■ **Required work**
Please repeat the data below exactly, with the pictures removed.

(Recorded information begins)

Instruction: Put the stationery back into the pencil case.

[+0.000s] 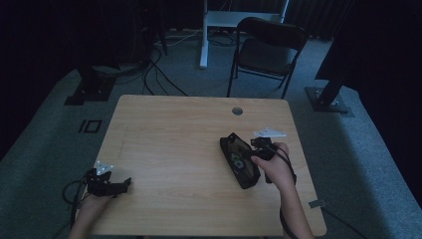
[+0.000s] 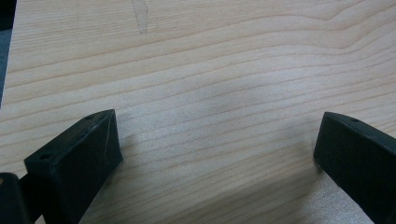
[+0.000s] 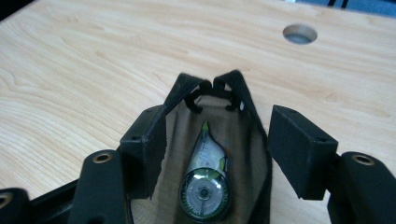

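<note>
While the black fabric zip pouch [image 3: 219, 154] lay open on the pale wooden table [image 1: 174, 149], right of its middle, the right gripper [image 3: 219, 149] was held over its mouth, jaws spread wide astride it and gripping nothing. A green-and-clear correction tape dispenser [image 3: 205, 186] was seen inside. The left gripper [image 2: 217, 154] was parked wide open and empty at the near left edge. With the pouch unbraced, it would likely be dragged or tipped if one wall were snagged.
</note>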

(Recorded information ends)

■ **The answer**
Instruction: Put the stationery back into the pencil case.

[+0.000s] 
[+0.000s] 
[+0.000s] 

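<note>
While the black fabric zip pouch [image 3: 219, 154] lay open on the pale wooden table [image 1: 174, 149], right of its middle, the right gripper [image 3: 219, 149] was held over its mouth, jaws spread wide astride it and gripping nothing. A green-and-clear correction tape dispenser [image 3: 205, 186] was seen inside. The left gripper [image 2: 217, 154] was parked wide open and empty at the near left edge. With the pouch unbraced, it would likely be dragged or tipped if one wall were snagged.
</note>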

The exercise is done; no more work remains.